Blighted properties can’t qualify for conventional loans until they’re brought up to code. Flippers have to either pay cash for these homes or secure special short-term financing. Most homes are purchased, rehabbed and sold within a year’s time, triggering the highest tax in the bill’s tiered system.

There are three kinds of homes that need work in order to qualify for conventional mortgages, said Pigott. The cost of repairs for the first kind are less than 10% of the acquisition cost. These are homes that might need new carpet or paint or a ground-fault circuit interrupter in the bathroom — the kind of work someone might be able to do in a few weekends. Most flippers avoid these because not only can homeowners do that work, but the returns on investment are not enough to justify loan terms or labor put into the property.

The second kind of home needs repairs totaling between 10% to 30% acquisition costs. These are homes in need of new roofs or structural work.

“These are extensive repairs,” Pigott said. Most homeowners don’t have the four hours a day to dedicate to coordinating construction crews to bring these homes up to snuff.

The third kind of home is everything beyond that, including homes with flood or fire damage or those that have been heavily vandalized. These homes attract squatters and neighbors regularly call city government on vagrants living in the homes.

“Name me one primary homeowner that has a full-time job that can find four hours in a day to go to a property that is in moderate distressed condition that is within 10-30% of the acquisition cost that has the know-how, the ability, the hassle factor or the time,” Pigott said.

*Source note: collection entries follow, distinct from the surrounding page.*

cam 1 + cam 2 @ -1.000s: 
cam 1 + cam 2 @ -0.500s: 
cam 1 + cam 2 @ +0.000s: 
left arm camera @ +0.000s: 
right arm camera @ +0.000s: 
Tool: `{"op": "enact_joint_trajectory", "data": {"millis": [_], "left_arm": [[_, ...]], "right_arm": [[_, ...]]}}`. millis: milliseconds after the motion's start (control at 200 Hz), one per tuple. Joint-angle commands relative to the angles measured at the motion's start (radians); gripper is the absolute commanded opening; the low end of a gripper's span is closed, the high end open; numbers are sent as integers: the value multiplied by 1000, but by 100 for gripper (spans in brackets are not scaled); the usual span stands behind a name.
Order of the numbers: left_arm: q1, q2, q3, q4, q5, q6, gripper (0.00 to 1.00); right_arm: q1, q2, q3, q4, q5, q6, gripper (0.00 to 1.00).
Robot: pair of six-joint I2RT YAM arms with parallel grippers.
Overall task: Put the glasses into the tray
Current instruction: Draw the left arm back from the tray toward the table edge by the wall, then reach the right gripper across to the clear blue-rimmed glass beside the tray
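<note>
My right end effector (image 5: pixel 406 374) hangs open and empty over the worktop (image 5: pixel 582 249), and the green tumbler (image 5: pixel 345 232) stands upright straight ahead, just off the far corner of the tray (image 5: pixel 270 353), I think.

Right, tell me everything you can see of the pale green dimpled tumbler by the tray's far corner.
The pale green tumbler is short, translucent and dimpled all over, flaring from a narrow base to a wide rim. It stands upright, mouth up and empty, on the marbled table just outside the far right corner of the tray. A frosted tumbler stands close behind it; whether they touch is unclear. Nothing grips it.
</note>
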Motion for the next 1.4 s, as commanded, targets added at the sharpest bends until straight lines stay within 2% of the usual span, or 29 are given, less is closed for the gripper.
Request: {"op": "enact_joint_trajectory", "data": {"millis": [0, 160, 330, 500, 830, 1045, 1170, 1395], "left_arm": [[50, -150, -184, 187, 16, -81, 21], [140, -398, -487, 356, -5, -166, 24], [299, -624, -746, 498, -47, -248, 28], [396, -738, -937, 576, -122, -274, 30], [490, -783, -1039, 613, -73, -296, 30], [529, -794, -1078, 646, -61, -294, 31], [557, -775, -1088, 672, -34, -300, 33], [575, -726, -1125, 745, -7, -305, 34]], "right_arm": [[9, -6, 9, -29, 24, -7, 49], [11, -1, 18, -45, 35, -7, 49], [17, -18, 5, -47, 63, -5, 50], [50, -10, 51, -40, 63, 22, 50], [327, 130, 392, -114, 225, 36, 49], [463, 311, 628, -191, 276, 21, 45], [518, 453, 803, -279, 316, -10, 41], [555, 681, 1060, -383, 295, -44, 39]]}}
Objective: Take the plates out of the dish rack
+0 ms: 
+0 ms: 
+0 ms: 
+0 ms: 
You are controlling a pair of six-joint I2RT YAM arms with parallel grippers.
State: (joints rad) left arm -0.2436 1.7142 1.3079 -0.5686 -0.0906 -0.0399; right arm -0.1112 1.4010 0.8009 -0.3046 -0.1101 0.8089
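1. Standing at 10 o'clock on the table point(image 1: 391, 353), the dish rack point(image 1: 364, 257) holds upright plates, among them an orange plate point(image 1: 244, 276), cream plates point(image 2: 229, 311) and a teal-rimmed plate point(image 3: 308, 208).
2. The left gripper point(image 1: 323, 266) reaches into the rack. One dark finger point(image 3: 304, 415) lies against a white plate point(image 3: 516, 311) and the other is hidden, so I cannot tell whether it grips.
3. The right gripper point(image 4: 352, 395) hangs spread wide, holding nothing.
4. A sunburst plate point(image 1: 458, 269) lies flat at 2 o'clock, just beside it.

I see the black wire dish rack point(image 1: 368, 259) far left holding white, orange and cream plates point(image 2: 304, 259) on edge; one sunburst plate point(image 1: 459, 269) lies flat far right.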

A capital gains tax on top of the income tax at both the federal and state level disincentivizes doing the work to fix these homes, Pigott said.

“You’ve disincentivized the very people who can fix this problem and fix the blight,” said Pigott.

As for investors buying homes to sit on them and sell at a profit, there have only been a couple times in history when there have been double-digit returns on homes — now and just before the Great Recession.

Real estate experts say thorough vetting on home loans is why they don’t fear a collapse, but Pigott says the market will correct itself. Returns on homes have already begun to stabilize.

In his presentation in the recent Fresno County Economic Development Corp. Real Estate Forecast, Steve Flach, president of the Fresno Association of Realtors said the median price growth had declined to 9.4% year-over-year in January, compared to double-digit growth seen consistently in Fresno County.

“We haven’t seen single-digit appreciation (comparing same month, prior year) in two years,” said Flach.

In February, the number of listings was up 565 — a sign that inventory is growing.

The bill did not make it out of committee last Friday. So that means it remains dead for the 2022 legislative session.

“California is full of blight, full of homeless, full of trash, for God’s sake don’t penalize him,” Pigott said.